Need for automatic parallelization[edit]

Past techniques provided solutions for languages like FORTRAN and C; however, these are not enough. These techniques dealt with parallelization sections with specific system in mind like loop or particular section of code. Identifying opportunities for parallelization is a critical step while generating multithreaded application. This need to parallelize applications is partially addressed by tools that analyze code to exploit parallelism. These tools use either compile time techniques or run-time techniques. These techniques are built-in in some parallelizing compilers but user needs to identify parallelize code and mark the code with special language constructs. The compiler identifies these language constructs and analyzes the marked code for parallelization. Some tools parallelize only special form of code like loops. Hence a fully automatic tool for converting sequential code to parallel code is required.[1]
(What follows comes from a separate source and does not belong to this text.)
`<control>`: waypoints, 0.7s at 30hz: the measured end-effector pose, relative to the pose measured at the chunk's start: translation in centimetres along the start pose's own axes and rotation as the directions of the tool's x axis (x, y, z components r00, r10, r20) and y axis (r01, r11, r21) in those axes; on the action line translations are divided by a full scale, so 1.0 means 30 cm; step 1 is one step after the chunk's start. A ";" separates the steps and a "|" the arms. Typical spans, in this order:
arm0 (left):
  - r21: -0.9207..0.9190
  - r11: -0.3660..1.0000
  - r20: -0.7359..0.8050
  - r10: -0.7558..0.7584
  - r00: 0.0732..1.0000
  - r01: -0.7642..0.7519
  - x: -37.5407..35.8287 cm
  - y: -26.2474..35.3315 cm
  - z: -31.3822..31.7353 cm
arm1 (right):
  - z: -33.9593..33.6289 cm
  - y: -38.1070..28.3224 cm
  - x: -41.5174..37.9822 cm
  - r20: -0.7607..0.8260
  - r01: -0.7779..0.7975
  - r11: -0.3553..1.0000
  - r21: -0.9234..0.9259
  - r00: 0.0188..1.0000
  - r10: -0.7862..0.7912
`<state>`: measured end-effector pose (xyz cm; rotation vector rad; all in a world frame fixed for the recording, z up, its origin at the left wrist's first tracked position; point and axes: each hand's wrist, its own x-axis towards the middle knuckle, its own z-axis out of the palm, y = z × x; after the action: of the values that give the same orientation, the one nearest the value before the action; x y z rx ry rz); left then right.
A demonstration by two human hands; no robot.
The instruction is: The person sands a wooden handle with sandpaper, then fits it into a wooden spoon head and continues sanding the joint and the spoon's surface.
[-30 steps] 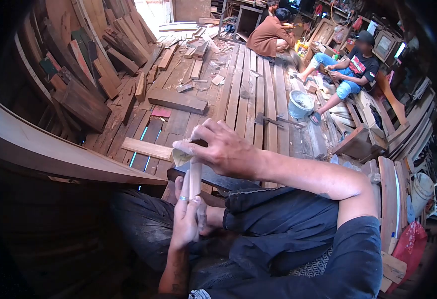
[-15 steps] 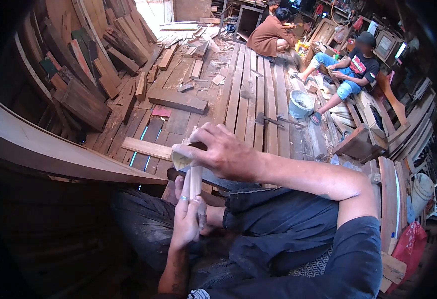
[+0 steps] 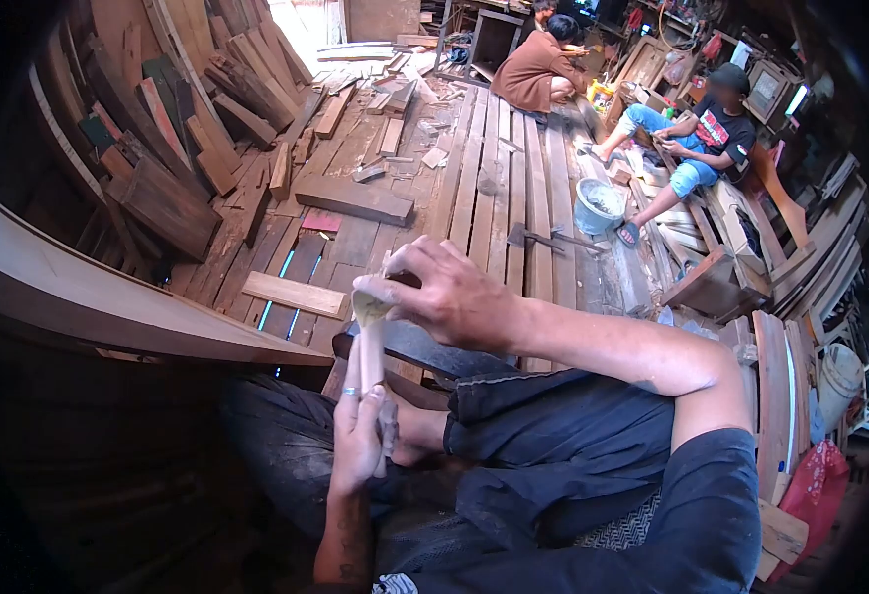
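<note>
My left hand (image 3: pixel 358 436), with a ring on one finger, is closed around the lower part of a slim pale wooden stick (image 3: pixel 371 358) held nearly upright above my crossed legs. At its top end, my right hand (image 3: pixel 459 305) pinches a curled piece of sandpaper (image 3: pixel 371 308) between thumb and fingers, against the wood. Part of the sheet is hidden behind the fingers. Beneath the hands lies a dark, flat piece (image 3: pixel 419 348) that is partly covered.
A pale board (image 3: pixel 296 294) and a thick wood block (image 3: pixel 355 201) lie ahead. A hatchet (image 3: pixel 520 238) and a bucket (image 3: pixel 598 206) are on the slatted floor. One person (image 3: pixel 716 134) sits at right; others crouch behind. A long curved plank (image 3: pixel 127 292) runs along my left.
Both hands have shifted slightly left, and the stick has tilted a little. The sandpaper has turned around the stick's top, showing less of its opening.
</note>
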<state>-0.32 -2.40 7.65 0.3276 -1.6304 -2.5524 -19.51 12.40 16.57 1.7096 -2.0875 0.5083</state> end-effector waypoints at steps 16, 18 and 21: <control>0.041 0.999 -0.007 0.019 1.000 -0.019 0.016 0.017 -0.004 | 0.004 0.006 -0.013 0.023 -0.023 0.998 0.053 1.000 0.022; 0.133 0.990 0.001 0.045 0.999 -0.045 0.024 -0.013 -0.003 | 0.008 -0.013 -0.007 0.053 -0.005 0.999 0.047 0.999 0.003; 0.105 0.994 0.000 -0.035 0.999 0.035 0.003 0.002 0.024 | -0.001 -0.021 -0.001 0.061 0.014 0.999 0.032 0.998 -0.016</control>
<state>-0.57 -1.82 7.97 0.3652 -1.7796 -2.4977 -18.89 12.33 16.60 1.7782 -2.1179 0.4931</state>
General procedure of parallelization[edit]

1. The process starts with identifying code sections that the programmer feels have parallelism possibilities. Often this task is difficult since the programmer who wants to parallelize the code has not originally written the code under consideration. Another possibility is that the programmer is new to the application domain. Thus, though this first stage in the parallelization process and seems easy at first it may not be so.
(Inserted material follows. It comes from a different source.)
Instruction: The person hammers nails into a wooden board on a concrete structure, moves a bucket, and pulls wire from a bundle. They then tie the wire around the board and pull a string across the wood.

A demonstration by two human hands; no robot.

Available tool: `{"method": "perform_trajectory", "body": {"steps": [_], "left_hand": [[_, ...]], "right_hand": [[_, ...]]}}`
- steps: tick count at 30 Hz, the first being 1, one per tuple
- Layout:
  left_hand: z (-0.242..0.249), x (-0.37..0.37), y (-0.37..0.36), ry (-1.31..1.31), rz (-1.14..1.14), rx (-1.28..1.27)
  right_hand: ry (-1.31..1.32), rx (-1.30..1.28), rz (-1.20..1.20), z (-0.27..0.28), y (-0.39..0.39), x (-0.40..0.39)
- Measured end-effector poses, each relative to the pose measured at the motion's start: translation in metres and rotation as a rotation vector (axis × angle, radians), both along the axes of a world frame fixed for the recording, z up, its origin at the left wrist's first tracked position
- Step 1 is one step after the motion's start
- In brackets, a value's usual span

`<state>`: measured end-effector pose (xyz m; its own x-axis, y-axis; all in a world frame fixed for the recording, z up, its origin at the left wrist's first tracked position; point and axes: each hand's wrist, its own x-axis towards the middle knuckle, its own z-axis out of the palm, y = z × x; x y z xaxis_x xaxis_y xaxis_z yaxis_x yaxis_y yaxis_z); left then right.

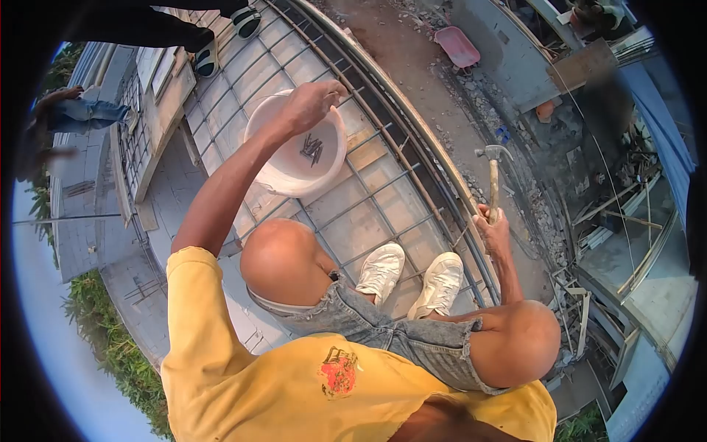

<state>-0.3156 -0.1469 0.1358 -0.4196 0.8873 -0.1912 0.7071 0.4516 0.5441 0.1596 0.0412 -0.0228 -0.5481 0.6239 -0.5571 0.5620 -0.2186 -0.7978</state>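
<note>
My left hand (313,104) is over the far right rim of a white bucket (271,174), its fingers curled together; whatever they hold, if anything, is too small to make out. Several dark metal pieces (311,149) lie at the bottom of the bucket, which stands on a grid of rebar (372,193). On the right, my right hand (493,227) is closed round the wooden handle of a hammer (494,173), its metal head pointing up and away from me, beyond the curved edge.
Another person's legs (140,28) are at the top left, and a second person (85,110) is farther left. A curved board edge (412,99) borders the rebar. Below it lie rubble and a pink wheelbarrow (457,47). My white shoes (381,271) rest among the bars.
</note>
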Motion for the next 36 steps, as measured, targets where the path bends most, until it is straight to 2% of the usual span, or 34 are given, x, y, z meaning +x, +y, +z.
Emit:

2. The next stage is to shortlist code sections out of the identified ones that are actually parallelization. This stage is again most important and difficult since it involves lot of analysis. Generally for codes in C/C++ where pointers are involved are difficult to analyze. Many special techniques such as pointer alias analysis, functions side effects analysis are required to conclude whether a section of code is dependent on any other code. If the dependencies in the identified code sections are more the possibilities of parallelization decreases.

3. Sometimes the dependencies are removed by changing the code and this is the next stage in parallelization. Code is transformed such that the functionality and hence the output is not changed but the dependency, if any, on other code section or other instruction is removed.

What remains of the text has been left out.